Cristallisation in vivo: une nouvelle stratégie pour étudier la structure et la dynamique des protéines dans les lasers à électrons libres et les synchrotrons. – X-in-vivo

L’avènement des lasers à électrons libres (XFELs) a révolutionné la biologie structurale, autorisant la détermination de structures macromoléculaires à partir de cristaux nanométriques et des études résolues en temps ultracourts (fs-ps). Le projet X-in-vivo vise le développement d’une méthode de nano-cristallisation in vivo, avec en ligne de mire la cristallographie sérielle statique et temps-résolue dans les synchrotrons et les XFELs. De telles tailles de cristaux sont en effet parfaitement adaptées pour des études temps-résolues sur les protéines photo-actives. Nous proposons d’utiliser Bacillus thuringiensis et sa panoplie de protéines Cry/Cyt comme milieu et chaperonnes de cristallisation, respectivement. Sur la durée de ce projet, nous nous focaliserons sur deux protéines photoactives, rsFolder et la protochlorophyllide oxidoreductase (POR), qui diffèrent largement dans leur propension à cristalliser.

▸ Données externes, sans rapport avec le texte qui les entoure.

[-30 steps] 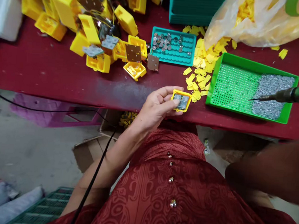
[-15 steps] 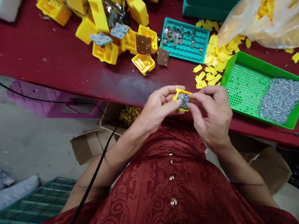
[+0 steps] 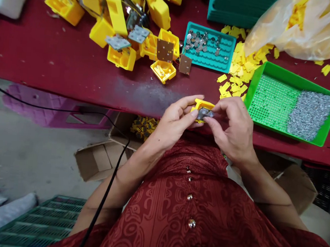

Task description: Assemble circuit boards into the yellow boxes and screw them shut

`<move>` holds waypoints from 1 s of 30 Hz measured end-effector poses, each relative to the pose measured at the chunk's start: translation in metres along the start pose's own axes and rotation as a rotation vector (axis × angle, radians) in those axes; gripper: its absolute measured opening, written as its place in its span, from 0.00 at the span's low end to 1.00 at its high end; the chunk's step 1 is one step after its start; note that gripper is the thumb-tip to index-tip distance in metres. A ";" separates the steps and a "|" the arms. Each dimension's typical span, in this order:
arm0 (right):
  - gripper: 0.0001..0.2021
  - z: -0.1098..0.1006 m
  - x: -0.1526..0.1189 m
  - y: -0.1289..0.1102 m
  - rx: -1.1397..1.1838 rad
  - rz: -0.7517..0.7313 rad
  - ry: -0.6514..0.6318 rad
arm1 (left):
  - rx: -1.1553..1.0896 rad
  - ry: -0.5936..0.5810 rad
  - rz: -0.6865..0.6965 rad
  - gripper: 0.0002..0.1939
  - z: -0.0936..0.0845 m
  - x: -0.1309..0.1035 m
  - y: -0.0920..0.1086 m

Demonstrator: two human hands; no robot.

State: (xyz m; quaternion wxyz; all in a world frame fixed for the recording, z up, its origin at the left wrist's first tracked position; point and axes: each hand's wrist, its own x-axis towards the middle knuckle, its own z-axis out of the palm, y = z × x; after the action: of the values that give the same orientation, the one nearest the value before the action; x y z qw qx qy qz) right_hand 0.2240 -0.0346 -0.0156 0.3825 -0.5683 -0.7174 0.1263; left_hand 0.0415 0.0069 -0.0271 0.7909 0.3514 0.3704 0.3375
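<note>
My left hand (image 3: 175,118) is closed around a small yellow plastic housing (image 3: 200,103), thumb pressing at its near left side. A grey rubber keypad (image 3: 204,113) sits tilted at the housing's opening. The thumb and fingers of my right hand (image 3: 233,124) pinch the keypad's right edge; the fingertips partly hide it. Both hands are just over the table's front edge. Beyond them on the table lie yellow housings (image 3: 164,71) with brown circuit boards (image 3: 164,50) wired to some, and grey keypads (image 3: 118,42) on others.
A teal tray (image 3: 227,64) holds small round metal pieces. Loose yellow tabs (image 3: 241,65) lie beside it, near a plastic bag (image 3: 271,29). On the right stands a green basket (image 3: 252,88) of screws. A black cable (image 3: 112,183) crosses over my left arm; cardboard boxes (image 3: 92,160) stand below.
The keypad, lying flatter in the housing before, now tilts with its right side lifted in my right fingers. The housing has tipped slightly, and the whole view has shifted a little.
</note>
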 end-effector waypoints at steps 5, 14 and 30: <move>0.07 -0.003 0.003 -0.004 0.059 0.056 0.030 | -0.029 -0.003 -0.013 0.25 0.003 -0.003 0.005; 0.06 -0.007 0.005 -0.011 0.035 0.013 0.054 | -0.012 0.084 -0.034 0.29 0.012 0.001 0.007; 0.07 -0.014 0.010 0.000 -0.032 -0.139 -0.050 | 0.044 0.018 -0.039 0.33 0.006 -0.001 0.010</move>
State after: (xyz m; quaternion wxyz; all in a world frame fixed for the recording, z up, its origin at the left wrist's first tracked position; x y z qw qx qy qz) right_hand 0.2328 -0.0287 -0.0019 0.3634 -0.5199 -0.7663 0.1022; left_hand 0.0434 0.0100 -0.0157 0.7861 0.3582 0.3916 0.3169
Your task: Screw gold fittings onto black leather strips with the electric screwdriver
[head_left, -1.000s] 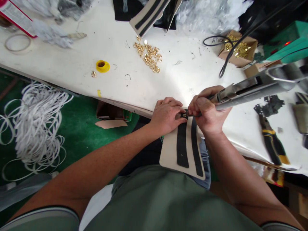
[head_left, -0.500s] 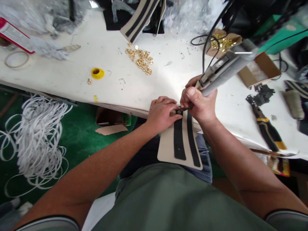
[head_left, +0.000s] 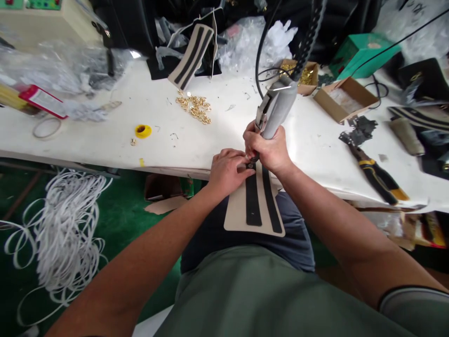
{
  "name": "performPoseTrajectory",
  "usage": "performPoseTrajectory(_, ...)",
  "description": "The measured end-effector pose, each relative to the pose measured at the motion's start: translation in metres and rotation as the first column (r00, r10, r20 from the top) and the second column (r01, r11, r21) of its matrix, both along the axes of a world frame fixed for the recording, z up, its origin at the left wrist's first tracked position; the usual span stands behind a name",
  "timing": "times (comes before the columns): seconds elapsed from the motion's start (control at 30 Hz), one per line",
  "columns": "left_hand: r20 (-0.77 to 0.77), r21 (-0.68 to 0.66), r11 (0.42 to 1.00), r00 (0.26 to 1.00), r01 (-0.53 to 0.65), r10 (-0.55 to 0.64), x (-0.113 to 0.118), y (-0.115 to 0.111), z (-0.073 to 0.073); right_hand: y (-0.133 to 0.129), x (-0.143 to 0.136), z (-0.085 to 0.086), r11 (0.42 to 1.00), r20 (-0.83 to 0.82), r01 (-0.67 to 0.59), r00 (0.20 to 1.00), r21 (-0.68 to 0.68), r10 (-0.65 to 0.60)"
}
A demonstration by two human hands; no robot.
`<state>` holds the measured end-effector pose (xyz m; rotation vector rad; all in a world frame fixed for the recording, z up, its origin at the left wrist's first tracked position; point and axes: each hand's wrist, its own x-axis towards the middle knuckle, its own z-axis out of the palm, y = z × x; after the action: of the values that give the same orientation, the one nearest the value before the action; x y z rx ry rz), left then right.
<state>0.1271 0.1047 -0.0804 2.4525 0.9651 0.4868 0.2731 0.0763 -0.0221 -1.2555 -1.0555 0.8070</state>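
Note:
A beige panel [head_left: 233, 216] with two black strips projects over the table's front edge above my lap. My left hand [head_left: 229, 171] lies on its upper left part, thumb and fingers pinching around a small dark fitting [head_left: 250, 165] at the top of the left strip. My right hand [head_left: 268, 149] is closed around the lower end of a grey electric screwdriver [head_left: 279, 105], which leans slightly right and hangs from a black coiled cord. Its tip points down at the fitting; the right fingers partly hide the contact.
Gold hardware pieces [head_left: 196, 109] lie loose on the white table [head_left: 168, 164], left of a small cardboard box [head_left: 345, 100]. Black-and-yellow pliers [head_left: 380, 180] lie right, by dark metal plates [head_left: 363, 130]. A yellow tape roll [head_left: 142, 131] is at left; white strapping [head_left: 68, 238] piles on the floor.
The camera view has shifted, showing more of the table's back. The screwdriver stands more upright than before, its tip still at the fitting. Both hands keep their hold.

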Motion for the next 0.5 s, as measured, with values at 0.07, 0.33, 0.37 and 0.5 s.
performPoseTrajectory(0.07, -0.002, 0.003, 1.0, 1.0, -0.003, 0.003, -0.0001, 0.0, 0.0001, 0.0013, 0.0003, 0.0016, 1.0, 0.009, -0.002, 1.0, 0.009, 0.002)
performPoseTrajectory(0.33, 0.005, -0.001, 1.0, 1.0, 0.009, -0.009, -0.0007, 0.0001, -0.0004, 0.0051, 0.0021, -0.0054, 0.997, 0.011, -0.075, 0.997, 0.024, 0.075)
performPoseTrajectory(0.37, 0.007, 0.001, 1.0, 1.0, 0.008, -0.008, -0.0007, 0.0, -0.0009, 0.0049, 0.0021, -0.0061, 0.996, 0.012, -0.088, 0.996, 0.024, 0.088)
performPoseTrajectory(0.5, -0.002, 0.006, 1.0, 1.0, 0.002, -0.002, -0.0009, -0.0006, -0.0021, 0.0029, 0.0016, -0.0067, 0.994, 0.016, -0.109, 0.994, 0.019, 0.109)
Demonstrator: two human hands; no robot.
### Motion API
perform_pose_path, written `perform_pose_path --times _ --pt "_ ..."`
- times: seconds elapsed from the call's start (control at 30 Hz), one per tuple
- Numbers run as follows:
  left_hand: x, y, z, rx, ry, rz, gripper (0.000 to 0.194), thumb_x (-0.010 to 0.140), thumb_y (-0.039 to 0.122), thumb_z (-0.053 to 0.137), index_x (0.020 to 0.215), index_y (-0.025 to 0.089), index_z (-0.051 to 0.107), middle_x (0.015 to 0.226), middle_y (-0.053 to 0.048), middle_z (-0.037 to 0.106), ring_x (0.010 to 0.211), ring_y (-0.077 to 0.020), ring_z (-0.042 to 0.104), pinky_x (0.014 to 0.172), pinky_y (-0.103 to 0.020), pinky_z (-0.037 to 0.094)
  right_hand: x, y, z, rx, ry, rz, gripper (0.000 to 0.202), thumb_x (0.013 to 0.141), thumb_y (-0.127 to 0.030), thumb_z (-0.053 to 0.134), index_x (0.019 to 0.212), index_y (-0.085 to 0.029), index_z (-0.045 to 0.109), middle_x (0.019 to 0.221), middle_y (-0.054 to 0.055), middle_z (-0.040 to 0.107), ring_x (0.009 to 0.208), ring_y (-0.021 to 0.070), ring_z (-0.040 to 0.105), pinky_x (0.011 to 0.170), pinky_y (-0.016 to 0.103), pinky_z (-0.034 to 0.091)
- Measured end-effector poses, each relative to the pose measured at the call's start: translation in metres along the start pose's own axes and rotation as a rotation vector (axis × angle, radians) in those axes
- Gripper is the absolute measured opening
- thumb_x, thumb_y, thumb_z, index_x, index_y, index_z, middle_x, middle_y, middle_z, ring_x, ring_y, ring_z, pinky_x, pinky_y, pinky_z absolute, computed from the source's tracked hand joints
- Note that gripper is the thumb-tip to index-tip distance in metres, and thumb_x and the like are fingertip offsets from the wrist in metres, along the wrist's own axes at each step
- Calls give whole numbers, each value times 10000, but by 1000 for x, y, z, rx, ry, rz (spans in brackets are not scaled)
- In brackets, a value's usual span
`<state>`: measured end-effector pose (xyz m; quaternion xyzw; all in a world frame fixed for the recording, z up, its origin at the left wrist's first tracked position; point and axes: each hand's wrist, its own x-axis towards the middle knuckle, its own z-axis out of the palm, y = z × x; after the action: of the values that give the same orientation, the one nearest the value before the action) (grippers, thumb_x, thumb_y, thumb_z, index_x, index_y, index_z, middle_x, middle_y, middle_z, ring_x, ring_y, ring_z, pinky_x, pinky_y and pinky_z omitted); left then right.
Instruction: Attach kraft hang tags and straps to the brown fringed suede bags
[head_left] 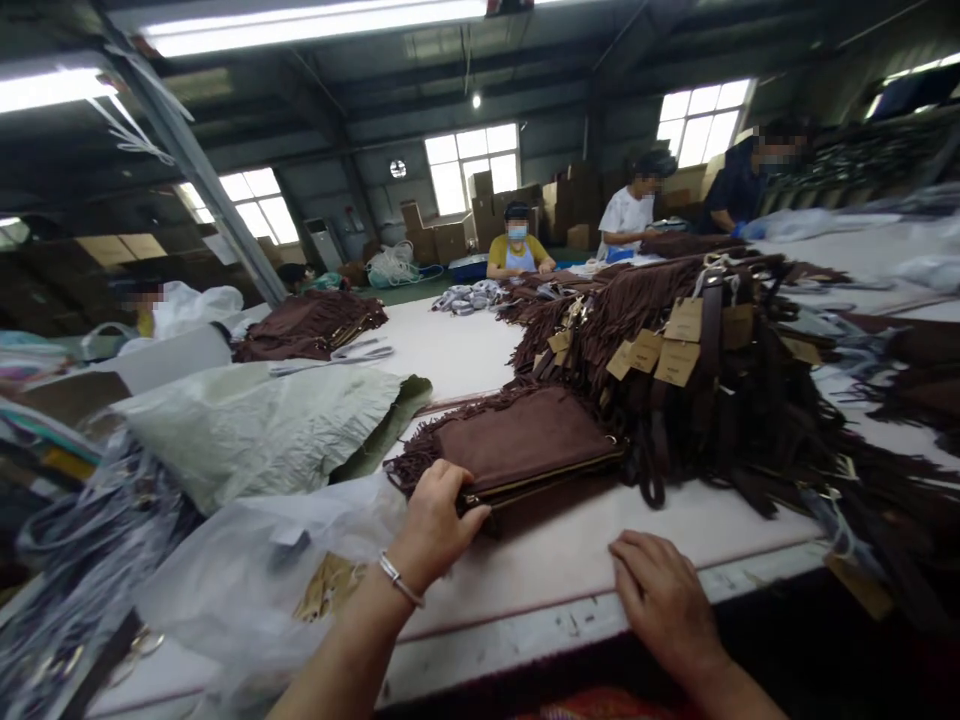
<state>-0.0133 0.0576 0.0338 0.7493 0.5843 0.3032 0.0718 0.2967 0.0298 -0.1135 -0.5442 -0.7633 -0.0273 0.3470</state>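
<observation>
A brown fringed bag (525, 435) lies on the pale table (555, 560), its gold zipper edge facing me. My left hand (439, 520), with a bracelet at the wrist, grips the bag's near left corner, thumb at the zipper end. Near the table's front edge, my right hand (664, 595) rests palm down, apart from the bag, its fingers slightly bent and holding nothing. Right behind the bag rises a large pile of brown fringed bags (600, 320) with tan paper tags (677, 362).
At the left are a clear plastic bag (247, 570), a pale woven sack (247, 425) and grey straps (97, 560). Another brown stack (315, 322) sits farther back. Several people work across the table, one in a yellow top (497, 255). A metal post (202, 175) slants at the left.
</observation>
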Motion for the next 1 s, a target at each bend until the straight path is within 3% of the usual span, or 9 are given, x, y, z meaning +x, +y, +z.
perform_pose_path --times 0.1,0.2,0.3,0.4,0.47,0.67,0.83,1.0 --pt "-14 0 7 -219 121 -128 222 742 150 673 949 192 606 1050 -71 566 1001 -223 573 823 -359 547 4 -9 0 230 -53 138 206 897 -325 516 947 -227 690 1005 70 702 979 239 635 897 393 500" --pt "-30 -4 16 -452 240 -342 290 742 136 650 1026 175 603 1119 -99 565 1057 -215 578 780 -302 560 20 -31 -3 438 -150 297 268 887 -408 506 963 -231 692 1041 65 696 1007 231 639 916 374 506" --pt "-39 -7 23 -776 242 -587 327 739 139 650 1057 159 575 1031 -94 629 960 -194 633 696 -266 557 44 -64 -8 590 -192 391 331 829 -473 560 975 -212 700 1002 73 706 937 234 655 859 368 525" --pt "-39 -8 22 -1060 205 -743 331 760 167 636 1081 146 556 997 -90 656 771 -140 642 505 -183 472 68 -99 -9 717 -210 460 425 801 -512 581 1018 -165 700 841 72 709 693 197 635 638 323 531" --pt "-37 -7 21 -1114 194 -748 334 755 146 625 1085 141 571 988 -78 663 644 -90 601 457 -159 415 79 -119 -4 755 -227 443 464 803 -517 590 1064 -149 696 779 57 697 627 178 601 582 305 507" --pt "-41 -3 22 -1127 174 -691 419 715 68 592 1123 161 593 1048 -68 677 541 -56 555 468 -174 428 94 -160 19 742 -219 353 436 743 -464 702 1065 -170 725 749 28 677 669 184 596 682 319 502" --pt "-48 -8 23 -1146 155 -688 378 700 97 634 1073 154 646 919 -48 678 616 -83 590 495 -167 430 104 -163 25 787 -205 383 350 773 -490 660 920 -188 759 935 82 745 883 246 663 833 372 517" --pt "-38 -10 19 -1327 138 -719 383 703 147 668 1084 140 628 597 60 507 470 -59 440 416 -155 316 110 -168 23 784 -214 431 451 771 -513 655 1004 -135 735 849 79 744 745 219 665 696 341 542"
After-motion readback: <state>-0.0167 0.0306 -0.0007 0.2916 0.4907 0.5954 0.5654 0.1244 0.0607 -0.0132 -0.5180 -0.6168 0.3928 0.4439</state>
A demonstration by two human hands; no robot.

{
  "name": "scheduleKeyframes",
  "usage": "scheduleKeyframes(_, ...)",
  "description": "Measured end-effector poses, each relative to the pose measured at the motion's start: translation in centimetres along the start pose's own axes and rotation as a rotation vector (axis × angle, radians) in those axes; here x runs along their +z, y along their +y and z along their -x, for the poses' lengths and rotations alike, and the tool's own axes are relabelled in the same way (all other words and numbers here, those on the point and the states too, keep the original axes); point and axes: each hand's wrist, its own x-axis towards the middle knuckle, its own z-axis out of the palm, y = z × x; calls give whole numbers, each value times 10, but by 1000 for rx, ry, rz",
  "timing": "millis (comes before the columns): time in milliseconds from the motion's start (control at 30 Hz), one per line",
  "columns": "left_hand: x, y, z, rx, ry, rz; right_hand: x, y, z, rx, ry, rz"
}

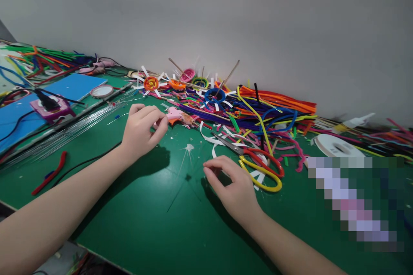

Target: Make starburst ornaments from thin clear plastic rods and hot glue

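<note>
My left hand is raised over the table, thumb and fingers pinched together; whatever is between them is too small or hidden to name. Just beyond its fingertips is a pink hot glue gun, its handle partly behind the hand. My right hand has thumb and forefinger brought together in a pinch, its contents unclear. Between the hands sits a small whitish lump with thin strands fanning out, and thin dark lines like a shadow below it. Scissors with red and yellow handles lie just behind my right hand.
Pipe cleaners pile along the wall, among small coiled discs with white strips. A white spool lies at right, near a blurred patch. At left are a purple power socket, blue board, thin wires and a red piece.
</note>
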Motion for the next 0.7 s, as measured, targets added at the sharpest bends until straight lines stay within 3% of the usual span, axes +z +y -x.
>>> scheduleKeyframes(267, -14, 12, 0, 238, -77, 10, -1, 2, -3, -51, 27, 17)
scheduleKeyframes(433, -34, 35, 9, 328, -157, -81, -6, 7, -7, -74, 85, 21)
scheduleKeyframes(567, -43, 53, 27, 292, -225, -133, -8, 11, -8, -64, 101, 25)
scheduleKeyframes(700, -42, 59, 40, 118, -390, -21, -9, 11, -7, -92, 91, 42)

Nous tenterons d’obtenir des cristaux de ces protéines en isolation ou en fusion avec des protéines Cry/Cyt qui acteront comme des chaperonnes de cristallisation. Nos cristaux seront examinés pour leur fonctionnalité, par spectrophotométrie et microscopie, et pour leur qualité cristalline, par micro-diffraction sérielle au synchrotron à température ambiante et à 100 K. rsFolder est prône à la cristallisation in vitro, et donc un cas favorable pour explorer la faisabilité de la nanocristallisation in vivo, au sein de Bt. Spécifiquement, nous viserons à comprendre comment l’espace de cristallisation en Bt est modulé par ses protéines Cry/Cyt et la propension de chacune à se conduire comme une chaperonne de cristallisation. Nous utiliserons nos nanocristaux de rsFolder formés in vivo, fonctionnels et diffractant à haute résolution, pour réaliser une étude résolue en temps qui révèlera les bases moléculaires du photoswitching au sein de cette protéine. Nous utiliserons ceux de POR à dessein de résoudre la structure statique de cette protéine. En cas de succès, notre méthode se révèlera une méthode de choix pour les chercheurs en quête de large quantité de biomatériaux nanocristallins des études structurales temps-résolues dans les XFELs, ou cherchant à cristalliser de fragiles protéines ou complexes de protéines qui, après extraction du milieu cellulaire, se dégradent et ne cristallisent plus.